The boycott is a response to Twitter’s recent suspension of actress Rose McGowan, following a New York Times report earlier this week that detailed decades of sexual assault and harassment by Hollywood producer Harvey Weinstein. McGowan was particularly vocal on Twitter, condemning Weinstein and calling out actors like Matt Damon and Ben Affleck for protecting him. Yesterday, McGowan’s Twitter account was temporarily blocked for “violating the Twitter Rules.”

The boycott was first proposed by software engineer Kelly Ellis, according to The New York Times. A number of celebrities have since agreed to take part, including Alyssa Milano, John Cusack, Kerry Washington, and McGowan herself.

But shortly after #WomenBoycottTwitter started to pick up steam, some users argued that silence is not really an effective or radical strategy, especially for women of color, who often face immense harassment on platforms like Twitter.
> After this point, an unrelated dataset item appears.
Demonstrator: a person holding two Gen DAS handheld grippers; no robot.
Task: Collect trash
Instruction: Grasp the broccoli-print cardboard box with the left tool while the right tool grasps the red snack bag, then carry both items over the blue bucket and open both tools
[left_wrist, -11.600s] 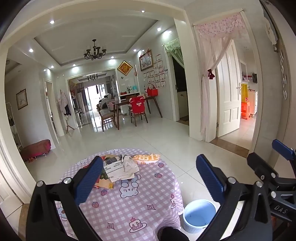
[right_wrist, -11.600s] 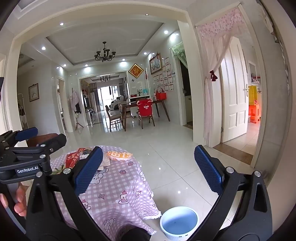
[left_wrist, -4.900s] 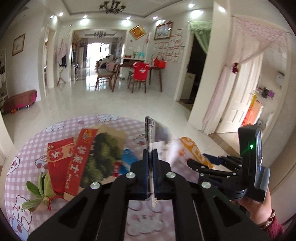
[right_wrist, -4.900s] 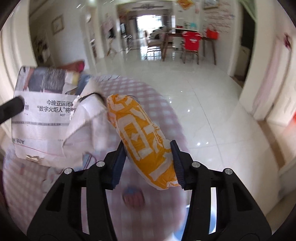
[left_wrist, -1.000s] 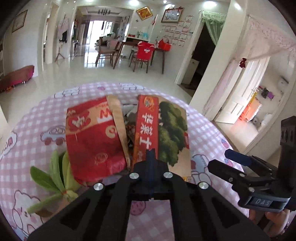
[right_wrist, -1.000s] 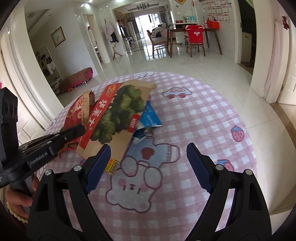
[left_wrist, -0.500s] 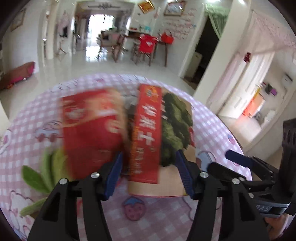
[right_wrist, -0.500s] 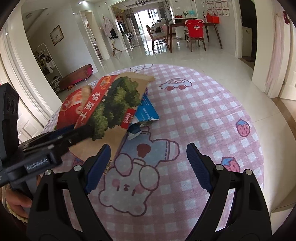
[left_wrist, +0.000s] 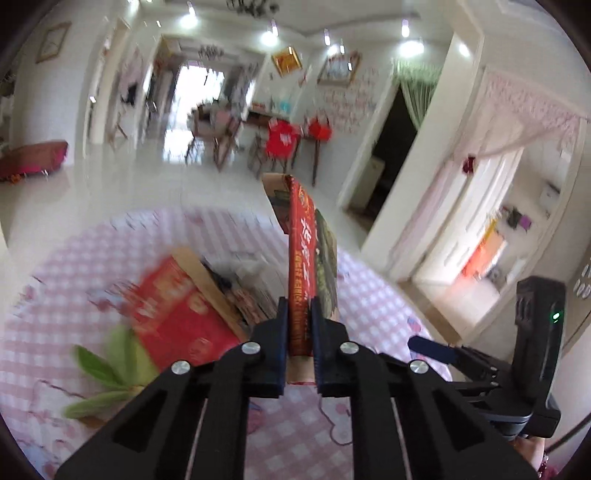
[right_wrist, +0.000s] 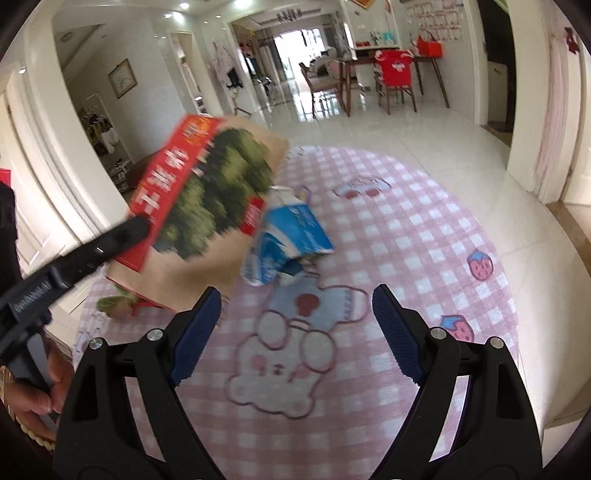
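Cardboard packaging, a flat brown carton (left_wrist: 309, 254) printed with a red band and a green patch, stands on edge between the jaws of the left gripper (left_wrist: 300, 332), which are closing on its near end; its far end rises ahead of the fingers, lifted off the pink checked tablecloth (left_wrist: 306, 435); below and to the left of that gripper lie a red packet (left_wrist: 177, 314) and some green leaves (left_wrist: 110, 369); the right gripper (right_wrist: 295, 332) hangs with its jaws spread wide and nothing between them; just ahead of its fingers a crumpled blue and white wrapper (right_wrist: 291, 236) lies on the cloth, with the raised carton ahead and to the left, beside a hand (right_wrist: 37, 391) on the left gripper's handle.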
Several people have also pointed out that this move was prompted by the Twitter ban of a wealthy white woman, and these calls for solidarity don’t seem to extend to black women like ESPN anchor Jemele Hill, who was recently suspended from her job for her tweets about the NFL player protests.

Dorothy Charles, a med student and organizer, told The Verge she felt “a bit of wariness” after hearing about the boycott. “As a Black woman, the boycott reminded me a lot of the Women's March, where nice, liberal white women are reacting to the sorts of misogyny that Black, brown, and Native women have been protesting for years,” she said. “And they're doing it because white women are now affected.”

“The goal of harassers is to make women shut up. I don't see how giving them what they want is an effective protest,” writer Mikki Kendall told The Verge in an email. “I think it is important for us to keep speaking up and to move the needle away from this idea that bad things only matter when white women are impacted.”

Ellis, the creator of the boycott, addressed the criticism on Twitter last night, saying the boycott was a reaction to “a rough week.” “We can and should do better. It’s not okay for solidarity to only be for white women. I regret the timing,” she tweeted.

She also apologized for the hashtag’s exclusion of non-binary people.